Il fenomeno del climate litigation è in costante aumento, con un numero sempre maggiore di individui che si rivolgono ai tribunali per affrontare la crisi climatica, esortando i governi e il settore industriale privato a intensificare i propri sforzi.
L'ultimo rapporto dell'ONU sulla giustizia climatica, pubblicato dall'UNEP (Programma delle Nazioni Unite per l'Ambiente) insieme al Sabin Center for Climate Change Law della Columbia University, fornisce una panoramica dello stato attuale delle controversie climatiche e aggiornamenti sulle tendenze globali in materia.
Ci sono oltre 3.000 casi climatici in corso nel mondo, che coinvolgono organi giudiziari chiamati a risolvere controversie sollevate dai cittadini contro enti pubblici (sia Stati che altre amministrazioni locali) e attività commerciali.
Il rapporto evidenzia come, nonostante l'incremento della legislazione per contrastare l'inquinamento ambientale, la crisi climatica e la perdita di biodiversità, le minacce legate al cambiamento climatico e all'inquinamento persistano, minacciando i diritti delle persone, specialmente dei più vulnerabili. Inger Andersen, Direttore Esecutivo dell'UNEP, ha dichiarato che "Le politiche ambientali adottate finora non sono sufficienti a mantenere l'aumento della temperatura globale al di sotto della soglia di 1.5°C, e stiamo già assistendo a disastri ambientali e ondate di caldo senza precedenti che colpiscono il nostro pianeta".
In Europa, numerosi cittadini cercano giustizia: come evidenziato nel grafico, la percentuale di controversie si attesta al 31,2%. L'Europa è seguita dall'Oceania con il 23,2%. Il Sud America ha il 9,5% dei casi. Asia e Africa hanno ancora le percentuali più basse, rispettivamente 6,6% e 2,3%. Al momento della pubblicazione del rapporto, non sono stati registrati contenziosi nazionali legati al clima nei Caraibi.

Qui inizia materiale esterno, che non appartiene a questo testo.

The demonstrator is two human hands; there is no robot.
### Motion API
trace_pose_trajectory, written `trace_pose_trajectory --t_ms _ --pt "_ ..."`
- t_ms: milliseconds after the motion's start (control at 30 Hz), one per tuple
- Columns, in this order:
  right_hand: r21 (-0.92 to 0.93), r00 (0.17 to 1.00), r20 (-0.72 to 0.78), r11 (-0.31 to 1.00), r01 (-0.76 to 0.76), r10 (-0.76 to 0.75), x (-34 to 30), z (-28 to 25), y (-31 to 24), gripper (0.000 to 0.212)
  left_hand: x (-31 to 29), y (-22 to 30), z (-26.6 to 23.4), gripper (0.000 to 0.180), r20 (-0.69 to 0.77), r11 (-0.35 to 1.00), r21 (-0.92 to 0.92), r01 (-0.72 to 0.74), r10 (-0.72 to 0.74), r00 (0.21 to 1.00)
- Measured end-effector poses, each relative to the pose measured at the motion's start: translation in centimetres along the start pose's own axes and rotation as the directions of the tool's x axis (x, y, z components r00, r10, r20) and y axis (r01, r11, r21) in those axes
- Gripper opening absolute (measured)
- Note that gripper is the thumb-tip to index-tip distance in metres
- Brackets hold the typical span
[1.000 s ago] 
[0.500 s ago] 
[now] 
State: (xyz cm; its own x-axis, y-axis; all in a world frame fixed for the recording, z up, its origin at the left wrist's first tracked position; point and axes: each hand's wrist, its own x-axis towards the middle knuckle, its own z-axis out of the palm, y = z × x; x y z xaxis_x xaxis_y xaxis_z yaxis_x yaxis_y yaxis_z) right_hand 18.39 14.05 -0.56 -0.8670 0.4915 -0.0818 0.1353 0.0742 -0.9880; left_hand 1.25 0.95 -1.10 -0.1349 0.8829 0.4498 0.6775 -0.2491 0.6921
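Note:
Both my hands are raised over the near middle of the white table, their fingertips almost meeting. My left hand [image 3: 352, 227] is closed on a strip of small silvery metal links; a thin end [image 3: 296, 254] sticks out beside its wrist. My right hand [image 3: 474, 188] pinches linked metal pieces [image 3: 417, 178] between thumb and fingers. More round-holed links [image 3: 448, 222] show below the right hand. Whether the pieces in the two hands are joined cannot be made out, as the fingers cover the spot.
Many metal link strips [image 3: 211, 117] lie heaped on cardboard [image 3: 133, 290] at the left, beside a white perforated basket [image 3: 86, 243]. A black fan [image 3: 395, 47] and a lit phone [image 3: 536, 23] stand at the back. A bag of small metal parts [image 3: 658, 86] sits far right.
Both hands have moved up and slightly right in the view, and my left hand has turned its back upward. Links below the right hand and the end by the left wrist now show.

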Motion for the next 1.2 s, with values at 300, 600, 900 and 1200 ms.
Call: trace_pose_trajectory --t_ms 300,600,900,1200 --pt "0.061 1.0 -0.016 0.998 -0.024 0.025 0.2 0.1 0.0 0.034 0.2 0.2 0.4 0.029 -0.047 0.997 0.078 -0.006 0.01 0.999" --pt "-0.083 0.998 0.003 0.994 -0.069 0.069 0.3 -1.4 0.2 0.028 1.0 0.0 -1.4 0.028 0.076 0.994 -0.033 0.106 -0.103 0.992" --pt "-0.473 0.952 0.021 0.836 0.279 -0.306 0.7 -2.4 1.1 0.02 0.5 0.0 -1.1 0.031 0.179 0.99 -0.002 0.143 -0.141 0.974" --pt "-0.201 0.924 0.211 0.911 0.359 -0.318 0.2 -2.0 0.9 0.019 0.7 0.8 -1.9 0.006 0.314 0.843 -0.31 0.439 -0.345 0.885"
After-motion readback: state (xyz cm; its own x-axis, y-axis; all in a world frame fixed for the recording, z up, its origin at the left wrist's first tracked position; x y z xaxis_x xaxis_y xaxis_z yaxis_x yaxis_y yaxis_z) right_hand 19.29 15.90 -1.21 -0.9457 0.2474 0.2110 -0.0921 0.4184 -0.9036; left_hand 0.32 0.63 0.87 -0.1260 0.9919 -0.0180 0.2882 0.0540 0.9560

Secondo il documento delle Nazioni Unite, la maggior parte dei casi di contenzioso climatico rientra in una o più delle seguenti sei categorie:
1. Casi basati sui diritti umani sanciti dal diritto internazionale e dalle costituzioni nazionali.
2. Contestazioni alla mancata applicazione interna delle leggi e delle politiche legate al clima.
3. Parti che cercano di mantenere i combustibili fossili nel sottosuolo.
4. Sostegno per una maggiore divulgazione sul clima e la fine del greenwashing.
5. Rivendicazioni riguardanti la responsabilità delle imprese e la responsabilità per i danni climatici.
6. Affermazioni che affrontano il mancato adattamento agli impatti del cambiamento climatico.
Il rapporto dimostra come i tribunali mettano in evidenza i forti collegamenti tra i diritti umani e il cambiamento climatico, sottolineando che il mancato o inadeguato contrasto alla crisi ambientale e climatica viola i diritti alla vita, alla salute, al cibo, all'acqua, alla libertà, alla vita familiare, a un ambiente sano e a un clima sicuro. Tutti questi diritti sono classificati come "climatici" e colpiscono tutti, ma soprattutto i gruppi più vulnerabili, maggiormente esposti e colpiti dagli effetti del cambiamento climatico e dall'inquinamento ambientale.
Per questo motivo, la giustizia climatica sta diventando sempre più uno strumento per tutelare i diritti fondamentali dell'essere umano. Sempre più cittadini ritengono che rivolgersi alla giustizia sia un modo per contribuire a risolvere la crisi climatica e chiedono ai giudici di valutare se:
- Le politiche nazionali siano in grado di raggiungere gli obiettivi internazionali e nazionali per contrastare il cambiamento climatico e l'inquinamento ambientale.
- Il settore industriale si adoperi adeguatamente per ridurre le emissioni in atmosfera che contribuiscono alla crisi climatica.
Allo stesso tempo, le sentenze possono diventare un modo per sensibilizzare non solo gli Stati e il settore produttivo, ma anche gli individui a uno stile di vita più sostenibile che favorisca la transizione ecologica.